== EXERCISE BRIEF ==
Without any images, write the data out exactly as it appears.
(DATA EXTRACT begins)
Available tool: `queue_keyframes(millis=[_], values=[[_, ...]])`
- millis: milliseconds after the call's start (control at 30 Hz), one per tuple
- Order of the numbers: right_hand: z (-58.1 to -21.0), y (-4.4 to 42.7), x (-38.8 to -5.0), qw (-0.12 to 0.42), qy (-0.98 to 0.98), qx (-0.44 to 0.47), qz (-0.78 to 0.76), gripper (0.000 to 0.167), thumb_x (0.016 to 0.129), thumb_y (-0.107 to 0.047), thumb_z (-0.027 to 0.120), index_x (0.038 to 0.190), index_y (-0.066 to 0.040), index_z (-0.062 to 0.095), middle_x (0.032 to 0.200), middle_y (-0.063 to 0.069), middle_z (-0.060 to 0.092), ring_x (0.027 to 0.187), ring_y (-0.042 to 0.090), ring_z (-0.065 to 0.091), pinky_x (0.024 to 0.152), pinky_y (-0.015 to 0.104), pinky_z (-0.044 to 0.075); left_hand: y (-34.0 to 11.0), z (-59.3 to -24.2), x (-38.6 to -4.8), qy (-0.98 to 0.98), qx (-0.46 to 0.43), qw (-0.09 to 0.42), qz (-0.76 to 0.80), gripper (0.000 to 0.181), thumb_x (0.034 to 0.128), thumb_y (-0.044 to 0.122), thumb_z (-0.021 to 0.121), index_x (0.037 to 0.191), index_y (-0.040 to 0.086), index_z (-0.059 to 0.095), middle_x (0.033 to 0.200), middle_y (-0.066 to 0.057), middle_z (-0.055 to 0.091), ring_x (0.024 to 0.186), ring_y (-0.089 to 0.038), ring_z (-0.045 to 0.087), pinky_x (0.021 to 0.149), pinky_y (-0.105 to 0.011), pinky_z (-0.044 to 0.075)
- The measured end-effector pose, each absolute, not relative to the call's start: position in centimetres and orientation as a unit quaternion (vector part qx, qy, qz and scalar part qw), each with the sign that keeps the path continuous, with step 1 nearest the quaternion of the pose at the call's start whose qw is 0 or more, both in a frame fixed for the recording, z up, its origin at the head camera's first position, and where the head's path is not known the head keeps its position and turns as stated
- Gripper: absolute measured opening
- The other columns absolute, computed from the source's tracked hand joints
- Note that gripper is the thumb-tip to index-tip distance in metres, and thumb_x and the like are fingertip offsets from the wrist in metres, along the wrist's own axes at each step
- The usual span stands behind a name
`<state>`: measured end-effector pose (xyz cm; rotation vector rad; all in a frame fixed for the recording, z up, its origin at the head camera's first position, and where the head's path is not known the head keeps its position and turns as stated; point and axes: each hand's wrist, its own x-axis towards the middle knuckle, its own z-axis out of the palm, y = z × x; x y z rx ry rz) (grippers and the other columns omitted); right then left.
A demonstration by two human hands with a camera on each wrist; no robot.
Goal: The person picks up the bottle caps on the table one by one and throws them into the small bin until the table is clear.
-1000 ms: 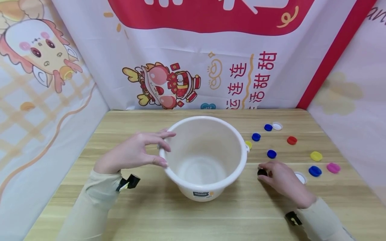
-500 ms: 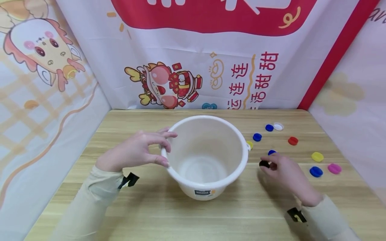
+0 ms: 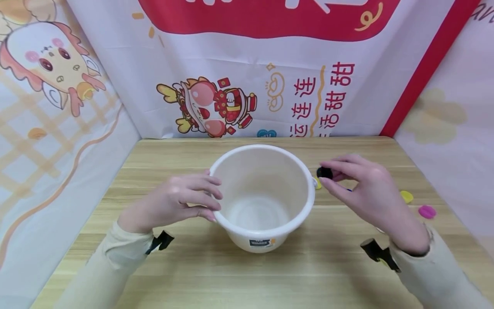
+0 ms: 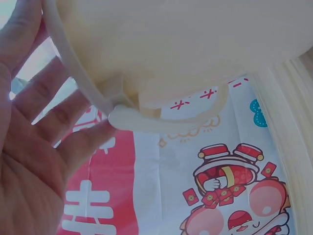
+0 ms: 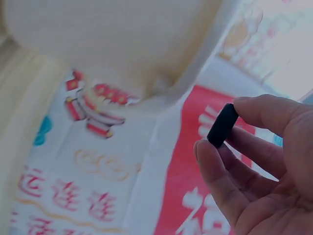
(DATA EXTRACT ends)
== OUTPUT FOR THIS EXERCISE ==
Available tool: `queue_keyframes(millis=[_], values=[[_, ...]])`
- millis: milliseconds after the call's start (control at 30 Hz), one per tuple
- Order of the numbers: right_hand: z (-58.1 to -21.0), y (-4.4 to 42.7), x (-38.8 to -5.0), qw (-0.12 to 0.42), qy (-0.98 to 0.98), qx (-0.44 to 0.47), qz (-0.78 to 0.76), gripper (0.000 to 0.167), thumb_x (0.016 to 0.129), thumb_y (-0.107 to 0.047), thumb_z (-0.027 to 0.120), index_x (0.038 to 0.190), index_y (-0.066 to 0.040), index_z (-0.062 to 0.095), middle_x (0.032 to 0.200), middle_y (-0.063 to 0.069), middle_z (-0.060 to 0.092), ring_x (0.027 to 0.187), ring_y (-0.042 to 0.090), ring_z (-0.065 to 0.091), pinky_x (0.024 to 0.152), pinky_y (-0.015 to 0.104), pinky_z (-0.044 to 0.075); left_hand: y (-34.0 to 11.0), z (-59.3 to -24.2), x (-38.6 to -4.8), qy (-0.98 to 0.98), qx (-0.46 to 0.43), qw (-0.09 to 0.42), qz (-0.76 to 0.80), gripper (0.000 to 0.181), thumb_x (0.034 to 0.128), thumb_y (-0.044 to 0.122), thumb_z (-0.021 to 0.121), index_x (0.037 to 0.191), index_y (-0.040 to 0.086), index_z (-0.059 to 0.095), middle_x (0.033 to 0.200), middle_y (-0.066 to 0.057), middle_z (-0.055 to 0.091), ring_x (0.024 to 0.186), ring_y (-0.089 to 0.038), ring_z (-0.045 to 0.087), pinky_x (0.021 to 0.149), pinky_y (-0.105 to 0.011), pinky_z (-0.044 to 0.075)
- The measured end-effector pose, each absolute, not relative to the call's start: position in centimetres and orientation as a unit quaternion (vector part qx, qy, qz and scalar part qw), each with the sign that keeps the path continuous, with step 1 nearest the quaternion of the pose at the call's start whose qw is 0 or more, both in a frame fixed for the recording, z up, its origin at the head camera's first position, and where the head's path is not known the head keeps its position and turns as stated
- Gripper: absolute measured opening
- The other columns absolute, computed from the source's tracked hand joints
- Note that gripper is the thumb-tip to index-tip distance in metres, and thumb_x and the like are fingertip offsets from the wrist in metres, along the wrist's own axes at each step
- The usual span stands behind a name
`<state>`: measured end-effector pose (xyz cm; rotation vector rad; all in a frame fixed for the recording, z up, its origin at the head camera's first position, and where the head's path is not known the head keeps its position and turns as stated; point and axes: each hand's wrist, its own x-axis towards the middle knuckle, its own z-axis out of the palm, y = z × x; x y z rx ry rz) (grippers and the other columns omitted); right then left.
A demonstration by two human hands with a camera on each wrist; no robot.
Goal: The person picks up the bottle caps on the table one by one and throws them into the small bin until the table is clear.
-1000 ms: 
-500 ms: 
+0 ms: 
+0 ms: 
+0 ms: 

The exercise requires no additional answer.